Fuse Customer Experience and Employee Experience to Drive Your Growth
If you want to know which comes first, employees or customers, Donna Morris will answer “both.” As the EVP of Customer and Employee Experience at Adobe Systems, Morris spearheads efforts to attract, engage, and develop employees and customers. Moreover, these efforts are well-integrated and aligned. In a recent interview, Morris outlined for me some of the primary ways she fuses together customer experience (CX) and employee experience (EX) and provided advice for other organizations that want to combine CX + EX efforts.
CX + EX — Why
When Adobe launched its enterprise business and started to directly engage with customers several years ago, Morris and other leaders recognized that they needed to develop a stronger customer support function within the organization. They also understood that had to evolve their brand identity: Adobe needed to be known not just for its excellent products and how they enable creativity, but also for providing excellent customer experiences. When they asked themselves what was the biggest thing that would drive the way they needed to evolve, Morris said, they knew it was their culture.
They recognized that the excellence the organization had achieved with employees — the ability to fill key roles with top talent, the retention of talent, and people’s successful growth and development — could and should extend to customer relationships. “We had become acutely aware of the parallels between how you build a great experience for customers and for employees,” Morris explained, “and we want to be as exceptional to work with as we are to work for.” So they created a new department — a combined customer and employee experience organization — which brought together the support people on the front lines of helping customers with the human resources team responsible for supporting employees.
Morris believes that any business that is highly dependent upon employees to drive successful outcomes for the company or where employees operate in close proximity to customers should consider combining CX and EX into a single department. The same three core elements drive relationships with both — attraction, retention, and development — and the same success criteria apply to both. With a combined CX and EX function, you can create an organization like Adobe that is focused on world class customer and employee experiences.
CX + EX — What
The fusion of CX and EX enabled Adobe to change its culture to be more driven around the success of their customers. In her new role, Morris led the organization to implement several mechanisms to influence a stronger customer orientation among employees.
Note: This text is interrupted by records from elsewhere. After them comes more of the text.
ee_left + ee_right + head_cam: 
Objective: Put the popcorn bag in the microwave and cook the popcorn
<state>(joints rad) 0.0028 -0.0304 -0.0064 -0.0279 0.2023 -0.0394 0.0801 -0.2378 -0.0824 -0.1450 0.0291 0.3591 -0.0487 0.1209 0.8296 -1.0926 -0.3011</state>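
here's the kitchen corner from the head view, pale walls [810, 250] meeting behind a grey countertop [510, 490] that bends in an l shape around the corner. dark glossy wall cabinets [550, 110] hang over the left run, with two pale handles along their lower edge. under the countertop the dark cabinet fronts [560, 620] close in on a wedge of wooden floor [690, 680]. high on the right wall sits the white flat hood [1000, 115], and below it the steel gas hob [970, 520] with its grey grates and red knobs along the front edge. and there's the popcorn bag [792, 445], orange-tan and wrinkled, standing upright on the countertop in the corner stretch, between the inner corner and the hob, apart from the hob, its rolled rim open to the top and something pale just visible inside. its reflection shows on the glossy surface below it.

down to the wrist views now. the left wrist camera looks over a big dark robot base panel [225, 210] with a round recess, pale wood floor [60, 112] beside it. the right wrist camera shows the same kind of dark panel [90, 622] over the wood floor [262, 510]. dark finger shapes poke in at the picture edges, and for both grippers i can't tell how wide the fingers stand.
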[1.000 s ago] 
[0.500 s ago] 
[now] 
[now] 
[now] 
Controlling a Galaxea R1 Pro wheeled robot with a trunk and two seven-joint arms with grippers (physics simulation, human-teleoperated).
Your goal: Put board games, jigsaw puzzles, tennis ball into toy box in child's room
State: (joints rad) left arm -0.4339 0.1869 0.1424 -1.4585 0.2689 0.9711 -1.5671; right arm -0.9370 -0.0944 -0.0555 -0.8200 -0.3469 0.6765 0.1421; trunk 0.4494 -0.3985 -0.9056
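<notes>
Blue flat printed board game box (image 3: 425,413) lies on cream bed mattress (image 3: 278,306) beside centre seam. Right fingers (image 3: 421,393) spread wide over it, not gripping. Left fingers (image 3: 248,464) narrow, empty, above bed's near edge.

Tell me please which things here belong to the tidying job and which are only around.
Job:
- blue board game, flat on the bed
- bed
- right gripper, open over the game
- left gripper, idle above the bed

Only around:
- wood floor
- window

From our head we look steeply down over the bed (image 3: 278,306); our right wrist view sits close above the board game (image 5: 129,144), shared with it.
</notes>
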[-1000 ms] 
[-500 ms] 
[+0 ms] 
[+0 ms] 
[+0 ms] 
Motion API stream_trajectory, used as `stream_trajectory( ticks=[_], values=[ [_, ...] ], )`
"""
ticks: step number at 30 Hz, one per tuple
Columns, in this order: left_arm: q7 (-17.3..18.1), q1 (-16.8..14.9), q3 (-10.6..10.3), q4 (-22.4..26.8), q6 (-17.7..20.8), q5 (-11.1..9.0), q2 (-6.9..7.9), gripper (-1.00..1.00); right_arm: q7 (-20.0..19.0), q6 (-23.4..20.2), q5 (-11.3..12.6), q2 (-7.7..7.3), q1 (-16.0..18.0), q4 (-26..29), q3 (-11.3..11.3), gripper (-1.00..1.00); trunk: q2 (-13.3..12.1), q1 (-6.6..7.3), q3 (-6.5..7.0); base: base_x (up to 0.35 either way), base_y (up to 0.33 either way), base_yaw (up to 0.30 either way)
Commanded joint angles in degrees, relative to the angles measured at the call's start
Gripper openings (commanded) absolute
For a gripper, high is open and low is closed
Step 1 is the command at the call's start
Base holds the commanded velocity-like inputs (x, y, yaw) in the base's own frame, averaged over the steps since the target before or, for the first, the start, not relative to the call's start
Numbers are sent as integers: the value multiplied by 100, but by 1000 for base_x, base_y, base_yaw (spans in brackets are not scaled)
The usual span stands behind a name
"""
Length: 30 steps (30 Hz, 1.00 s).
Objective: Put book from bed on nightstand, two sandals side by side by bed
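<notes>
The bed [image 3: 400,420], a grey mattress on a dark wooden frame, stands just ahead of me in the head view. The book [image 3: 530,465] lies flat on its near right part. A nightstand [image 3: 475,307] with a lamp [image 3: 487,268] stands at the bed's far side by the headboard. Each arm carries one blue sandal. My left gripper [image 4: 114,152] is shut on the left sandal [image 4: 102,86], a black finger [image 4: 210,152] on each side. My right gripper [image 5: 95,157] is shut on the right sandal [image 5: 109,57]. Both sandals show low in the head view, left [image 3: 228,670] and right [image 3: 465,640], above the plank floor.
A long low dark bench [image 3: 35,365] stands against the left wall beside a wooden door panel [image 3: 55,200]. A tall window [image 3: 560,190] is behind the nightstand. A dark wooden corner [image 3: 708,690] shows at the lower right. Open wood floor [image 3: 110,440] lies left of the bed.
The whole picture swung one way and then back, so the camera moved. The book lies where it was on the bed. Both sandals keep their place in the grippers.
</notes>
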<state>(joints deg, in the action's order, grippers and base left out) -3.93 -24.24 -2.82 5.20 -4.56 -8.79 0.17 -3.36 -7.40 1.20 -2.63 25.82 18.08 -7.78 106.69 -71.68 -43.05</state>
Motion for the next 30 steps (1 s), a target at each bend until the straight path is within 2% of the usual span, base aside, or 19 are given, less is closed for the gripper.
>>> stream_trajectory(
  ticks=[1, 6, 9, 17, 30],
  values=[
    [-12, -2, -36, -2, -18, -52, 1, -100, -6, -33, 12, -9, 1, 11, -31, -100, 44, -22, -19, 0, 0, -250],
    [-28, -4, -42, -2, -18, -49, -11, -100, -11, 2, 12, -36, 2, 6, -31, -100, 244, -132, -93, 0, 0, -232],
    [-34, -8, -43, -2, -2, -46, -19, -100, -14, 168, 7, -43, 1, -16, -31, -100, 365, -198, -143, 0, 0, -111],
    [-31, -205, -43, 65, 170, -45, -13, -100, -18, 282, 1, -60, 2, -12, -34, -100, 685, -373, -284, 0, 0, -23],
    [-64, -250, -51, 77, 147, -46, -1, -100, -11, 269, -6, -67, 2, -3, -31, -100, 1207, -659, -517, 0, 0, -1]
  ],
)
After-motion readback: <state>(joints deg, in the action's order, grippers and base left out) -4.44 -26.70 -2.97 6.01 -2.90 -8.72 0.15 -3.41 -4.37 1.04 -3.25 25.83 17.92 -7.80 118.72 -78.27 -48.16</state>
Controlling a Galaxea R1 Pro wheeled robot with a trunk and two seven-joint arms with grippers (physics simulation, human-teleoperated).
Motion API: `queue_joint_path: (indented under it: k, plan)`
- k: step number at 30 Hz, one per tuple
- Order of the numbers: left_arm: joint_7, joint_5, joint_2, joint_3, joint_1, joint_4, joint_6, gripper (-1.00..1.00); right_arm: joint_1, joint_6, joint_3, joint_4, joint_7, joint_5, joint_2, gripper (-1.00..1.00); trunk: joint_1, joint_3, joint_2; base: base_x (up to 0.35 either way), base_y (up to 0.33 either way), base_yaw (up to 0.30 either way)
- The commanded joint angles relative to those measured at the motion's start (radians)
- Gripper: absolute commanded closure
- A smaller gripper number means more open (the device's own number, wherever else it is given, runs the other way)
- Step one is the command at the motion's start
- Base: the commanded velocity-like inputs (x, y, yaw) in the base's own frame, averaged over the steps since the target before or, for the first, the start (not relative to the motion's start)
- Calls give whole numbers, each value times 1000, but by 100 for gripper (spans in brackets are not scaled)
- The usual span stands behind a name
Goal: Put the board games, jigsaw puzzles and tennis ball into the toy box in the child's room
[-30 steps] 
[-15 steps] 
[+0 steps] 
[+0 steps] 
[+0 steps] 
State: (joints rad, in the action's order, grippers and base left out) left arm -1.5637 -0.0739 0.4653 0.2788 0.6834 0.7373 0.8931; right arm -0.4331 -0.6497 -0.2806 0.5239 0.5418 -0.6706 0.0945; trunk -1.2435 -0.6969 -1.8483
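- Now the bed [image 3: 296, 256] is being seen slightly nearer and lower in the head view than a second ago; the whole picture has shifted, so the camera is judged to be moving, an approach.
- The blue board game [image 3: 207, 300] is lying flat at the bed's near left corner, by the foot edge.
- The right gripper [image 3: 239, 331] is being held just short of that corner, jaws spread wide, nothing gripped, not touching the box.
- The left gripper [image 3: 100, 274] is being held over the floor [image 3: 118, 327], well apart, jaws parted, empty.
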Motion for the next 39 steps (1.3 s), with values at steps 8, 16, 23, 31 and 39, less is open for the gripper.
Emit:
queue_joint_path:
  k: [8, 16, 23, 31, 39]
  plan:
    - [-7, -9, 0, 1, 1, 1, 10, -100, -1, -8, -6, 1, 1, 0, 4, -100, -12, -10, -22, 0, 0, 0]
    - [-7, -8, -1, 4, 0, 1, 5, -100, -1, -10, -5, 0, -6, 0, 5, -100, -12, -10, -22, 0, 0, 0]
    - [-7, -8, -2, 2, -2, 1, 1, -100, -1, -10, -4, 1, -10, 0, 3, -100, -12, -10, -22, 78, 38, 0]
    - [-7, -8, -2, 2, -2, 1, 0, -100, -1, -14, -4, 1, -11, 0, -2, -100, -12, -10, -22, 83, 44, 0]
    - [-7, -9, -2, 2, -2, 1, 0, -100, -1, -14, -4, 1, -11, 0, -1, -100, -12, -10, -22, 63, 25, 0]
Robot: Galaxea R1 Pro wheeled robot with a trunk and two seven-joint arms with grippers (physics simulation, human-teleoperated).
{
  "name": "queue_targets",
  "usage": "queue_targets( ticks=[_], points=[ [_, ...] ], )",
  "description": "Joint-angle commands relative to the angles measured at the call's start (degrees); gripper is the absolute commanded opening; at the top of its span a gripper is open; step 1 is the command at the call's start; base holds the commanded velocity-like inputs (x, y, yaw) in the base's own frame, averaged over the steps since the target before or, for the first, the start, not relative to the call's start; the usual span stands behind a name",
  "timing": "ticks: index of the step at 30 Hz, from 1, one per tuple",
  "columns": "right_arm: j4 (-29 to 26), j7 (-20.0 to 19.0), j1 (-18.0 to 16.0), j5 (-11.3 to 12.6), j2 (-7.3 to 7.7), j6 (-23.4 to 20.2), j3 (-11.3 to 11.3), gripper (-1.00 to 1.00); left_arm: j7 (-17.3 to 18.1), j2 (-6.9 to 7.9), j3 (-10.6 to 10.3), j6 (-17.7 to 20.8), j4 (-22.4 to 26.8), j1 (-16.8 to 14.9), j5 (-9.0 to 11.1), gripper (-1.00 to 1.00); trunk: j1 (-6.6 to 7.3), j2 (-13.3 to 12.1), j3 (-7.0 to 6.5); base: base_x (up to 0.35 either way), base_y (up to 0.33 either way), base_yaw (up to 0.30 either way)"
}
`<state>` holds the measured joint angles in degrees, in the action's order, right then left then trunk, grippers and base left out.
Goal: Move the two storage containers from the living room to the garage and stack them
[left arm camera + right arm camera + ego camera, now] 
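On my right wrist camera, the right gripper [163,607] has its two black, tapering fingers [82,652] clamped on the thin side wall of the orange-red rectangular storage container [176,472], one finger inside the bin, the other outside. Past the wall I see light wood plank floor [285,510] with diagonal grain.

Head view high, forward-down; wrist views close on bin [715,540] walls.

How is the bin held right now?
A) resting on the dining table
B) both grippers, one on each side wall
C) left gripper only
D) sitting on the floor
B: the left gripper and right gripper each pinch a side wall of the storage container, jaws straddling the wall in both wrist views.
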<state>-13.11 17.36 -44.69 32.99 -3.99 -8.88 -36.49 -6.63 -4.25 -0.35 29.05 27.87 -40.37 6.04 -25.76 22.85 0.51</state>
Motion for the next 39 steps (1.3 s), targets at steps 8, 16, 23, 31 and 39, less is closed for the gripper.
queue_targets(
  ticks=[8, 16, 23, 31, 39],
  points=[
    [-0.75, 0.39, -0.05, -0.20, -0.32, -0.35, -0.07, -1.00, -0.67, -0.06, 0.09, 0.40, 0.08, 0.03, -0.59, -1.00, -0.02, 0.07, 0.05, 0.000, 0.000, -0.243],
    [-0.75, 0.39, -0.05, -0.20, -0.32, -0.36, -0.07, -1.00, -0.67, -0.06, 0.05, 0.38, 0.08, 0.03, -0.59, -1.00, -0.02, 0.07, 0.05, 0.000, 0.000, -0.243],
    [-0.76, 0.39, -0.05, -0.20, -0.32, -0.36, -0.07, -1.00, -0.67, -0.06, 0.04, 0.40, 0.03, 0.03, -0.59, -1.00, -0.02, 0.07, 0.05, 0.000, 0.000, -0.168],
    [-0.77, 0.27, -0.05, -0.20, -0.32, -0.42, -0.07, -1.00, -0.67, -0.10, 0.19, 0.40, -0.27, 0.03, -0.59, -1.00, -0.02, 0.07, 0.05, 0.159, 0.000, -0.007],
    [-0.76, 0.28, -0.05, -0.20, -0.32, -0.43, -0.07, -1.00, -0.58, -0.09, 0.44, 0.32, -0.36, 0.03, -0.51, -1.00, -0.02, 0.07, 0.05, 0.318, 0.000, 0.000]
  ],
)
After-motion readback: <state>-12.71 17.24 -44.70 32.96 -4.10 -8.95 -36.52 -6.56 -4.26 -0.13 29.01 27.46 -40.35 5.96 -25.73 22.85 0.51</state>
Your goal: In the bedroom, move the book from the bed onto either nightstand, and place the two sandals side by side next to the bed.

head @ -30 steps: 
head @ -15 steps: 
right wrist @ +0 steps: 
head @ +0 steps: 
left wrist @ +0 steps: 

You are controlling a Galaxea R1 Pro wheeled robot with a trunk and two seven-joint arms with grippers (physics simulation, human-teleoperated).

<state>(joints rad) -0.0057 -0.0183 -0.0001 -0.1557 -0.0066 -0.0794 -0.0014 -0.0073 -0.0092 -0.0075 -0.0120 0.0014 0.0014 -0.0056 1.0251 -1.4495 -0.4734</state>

She knew that if she and her colleagues wanted employees to deliver great CXs, employees needed to know what was expected of them and there had to be “an element of risk” to it. So Adobe implemented a compensation program that ties every employee to the customer. It’s a short-term cash incentive plan that reflects company revenue performance and customer success measures such as retention and customer ratings such as “easy to business with.” The program not only makes more tangible the contribution to customer experience that every employee makes, but also produces group alignment and synergy because everyone is working toward the same goals, Morris reported.